For the currently emerging radiopharmaceuticals, such as ⁹⁰Y-labeled microspheres and ¹⁷⁷Lu- or ⁹⁰Y-labeled peptides, the dominating toxicity is associated with late responding tissues, such as kidneys and liver, where the radiation-induced tissue reactions cannot be easily monitored during treatment. The absorbed dose for these organs can only be determined by means of image-based dosimetry, and thus the need for developing accurate dosimetry methods is increasing.
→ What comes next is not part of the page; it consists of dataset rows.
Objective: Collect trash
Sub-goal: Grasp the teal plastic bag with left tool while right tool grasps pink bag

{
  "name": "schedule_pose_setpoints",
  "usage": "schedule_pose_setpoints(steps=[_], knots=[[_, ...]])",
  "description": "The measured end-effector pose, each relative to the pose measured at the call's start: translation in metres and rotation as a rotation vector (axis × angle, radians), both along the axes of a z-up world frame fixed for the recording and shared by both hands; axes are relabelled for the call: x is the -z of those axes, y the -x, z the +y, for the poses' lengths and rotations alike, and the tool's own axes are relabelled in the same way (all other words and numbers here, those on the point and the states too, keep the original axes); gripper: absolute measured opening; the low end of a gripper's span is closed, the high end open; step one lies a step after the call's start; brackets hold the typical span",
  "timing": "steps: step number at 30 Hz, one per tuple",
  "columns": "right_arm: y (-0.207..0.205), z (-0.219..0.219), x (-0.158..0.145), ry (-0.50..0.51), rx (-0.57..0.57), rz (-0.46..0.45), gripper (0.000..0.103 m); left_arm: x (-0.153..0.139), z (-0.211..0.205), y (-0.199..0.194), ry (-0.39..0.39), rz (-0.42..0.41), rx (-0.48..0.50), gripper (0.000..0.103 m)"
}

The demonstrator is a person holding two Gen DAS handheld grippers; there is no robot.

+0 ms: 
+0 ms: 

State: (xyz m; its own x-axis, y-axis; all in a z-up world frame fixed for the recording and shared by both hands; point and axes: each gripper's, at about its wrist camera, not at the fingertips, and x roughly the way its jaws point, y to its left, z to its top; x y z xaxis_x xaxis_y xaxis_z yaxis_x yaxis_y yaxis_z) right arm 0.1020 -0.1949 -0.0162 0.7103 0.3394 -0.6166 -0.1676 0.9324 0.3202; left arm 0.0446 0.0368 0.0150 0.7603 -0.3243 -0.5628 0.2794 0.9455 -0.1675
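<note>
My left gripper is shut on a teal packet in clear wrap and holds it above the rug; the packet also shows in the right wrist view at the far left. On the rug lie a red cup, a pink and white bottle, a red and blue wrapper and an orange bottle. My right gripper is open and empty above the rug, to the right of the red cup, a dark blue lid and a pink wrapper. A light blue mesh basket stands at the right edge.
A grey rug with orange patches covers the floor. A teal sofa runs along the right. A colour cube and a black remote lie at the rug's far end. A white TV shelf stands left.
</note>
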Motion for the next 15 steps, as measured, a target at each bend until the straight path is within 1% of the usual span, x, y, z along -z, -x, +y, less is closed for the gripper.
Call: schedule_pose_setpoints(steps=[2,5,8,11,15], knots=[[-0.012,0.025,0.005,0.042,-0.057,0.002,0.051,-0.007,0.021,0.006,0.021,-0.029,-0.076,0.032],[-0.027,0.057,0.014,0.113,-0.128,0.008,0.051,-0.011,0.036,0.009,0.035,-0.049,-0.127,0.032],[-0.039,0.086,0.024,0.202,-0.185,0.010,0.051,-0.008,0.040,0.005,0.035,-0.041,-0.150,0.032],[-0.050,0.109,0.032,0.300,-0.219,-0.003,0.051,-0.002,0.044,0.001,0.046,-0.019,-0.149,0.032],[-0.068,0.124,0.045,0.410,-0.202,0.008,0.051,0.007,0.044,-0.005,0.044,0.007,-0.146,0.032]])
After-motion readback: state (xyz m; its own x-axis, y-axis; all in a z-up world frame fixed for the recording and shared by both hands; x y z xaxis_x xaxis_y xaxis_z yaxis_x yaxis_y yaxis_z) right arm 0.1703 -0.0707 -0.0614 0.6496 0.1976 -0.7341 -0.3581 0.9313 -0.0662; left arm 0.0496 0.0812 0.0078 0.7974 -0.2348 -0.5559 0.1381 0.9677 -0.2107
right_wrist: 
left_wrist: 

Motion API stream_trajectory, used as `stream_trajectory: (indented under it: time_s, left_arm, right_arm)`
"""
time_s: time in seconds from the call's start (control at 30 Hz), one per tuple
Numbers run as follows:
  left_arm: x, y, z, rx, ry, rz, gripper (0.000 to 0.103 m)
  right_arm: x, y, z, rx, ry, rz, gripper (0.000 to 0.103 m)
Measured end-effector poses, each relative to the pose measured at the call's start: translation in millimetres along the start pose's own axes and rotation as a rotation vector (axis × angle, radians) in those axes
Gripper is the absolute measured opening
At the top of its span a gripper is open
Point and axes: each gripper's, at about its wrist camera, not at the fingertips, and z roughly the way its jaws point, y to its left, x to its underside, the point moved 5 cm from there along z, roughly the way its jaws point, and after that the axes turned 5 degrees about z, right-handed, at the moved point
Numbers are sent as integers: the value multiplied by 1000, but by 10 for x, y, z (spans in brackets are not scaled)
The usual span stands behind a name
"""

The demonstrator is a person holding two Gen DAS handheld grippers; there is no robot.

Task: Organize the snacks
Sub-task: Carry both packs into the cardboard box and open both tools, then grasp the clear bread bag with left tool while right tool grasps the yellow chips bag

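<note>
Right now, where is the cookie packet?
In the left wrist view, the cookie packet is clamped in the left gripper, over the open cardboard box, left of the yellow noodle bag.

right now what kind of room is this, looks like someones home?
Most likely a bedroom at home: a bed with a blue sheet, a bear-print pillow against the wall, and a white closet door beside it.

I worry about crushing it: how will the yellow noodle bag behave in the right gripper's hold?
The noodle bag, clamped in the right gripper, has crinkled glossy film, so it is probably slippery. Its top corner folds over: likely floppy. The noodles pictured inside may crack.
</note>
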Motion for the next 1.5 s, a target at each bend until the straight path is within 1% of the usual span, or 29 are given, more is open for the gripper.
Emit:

1.3 Examples of Radionuclide Therapies Based on Dose Planning

¹³¹I therapy of benign thyroid conditions is one of the few examples where absorbed dose planning is being routinely conducted in some countries. The principle of absorbed dose planning is to perform a pre-study using a tracer amount of activity prior to therapy. The uptake and retention of the ¹³¹I is then measured externally along with the mass of tissue that accumulates ¹³¹I. The absorbed dose obtained in response to the administered tracer activity is then calculated and expressed as a factor in units of Gy per megabecquerel (MBq). During therapy, this factor is used to determine the activity that needs to be administered to deliver a prescribed absorbed dose using the assumption of a linear relationship between the uptake pattern for the tracer and therapy administrations. Another approach for absorbed dose planning is being undertaken in neuroblastoma therapy using ¹³¹I-mIBG, where treatment is given in two separate activity administrations separated by a two-week interval [14]. By measuring the whole-body absorbed dose received from the first therapy administration, the activity for the second administration is calculated to obtain a total whole-body absorbed dose of 4 Gy for the two administrations. A similar approach was adopted in a multi-center clinical trial of ¹⁷⁷Lu-Dotatate therapy of NET, which is currently being undertaken at the Skåne University Hospital in Lund, and Sahlgrenska University Hospital, Gothenburg, Sweden (EudraCT No. 2011-000240-16). The treatment is given in repeated administrations, each of 7.4 GBq, approximately two months apart. The number of such administrations given to individual patients is based on the kidney-absorbed dose, because the kidneys are regarded as the principal organs at risk. Thus, the kidney-absorbed dose is determined after each administration of ¹⁷⁷Lu-Dotatate, and new administrations are given until the renal biologically effective dose (BED, Section 2.2) reaches 27 or 40 Gy, depending on the presence of additional risk factors [15].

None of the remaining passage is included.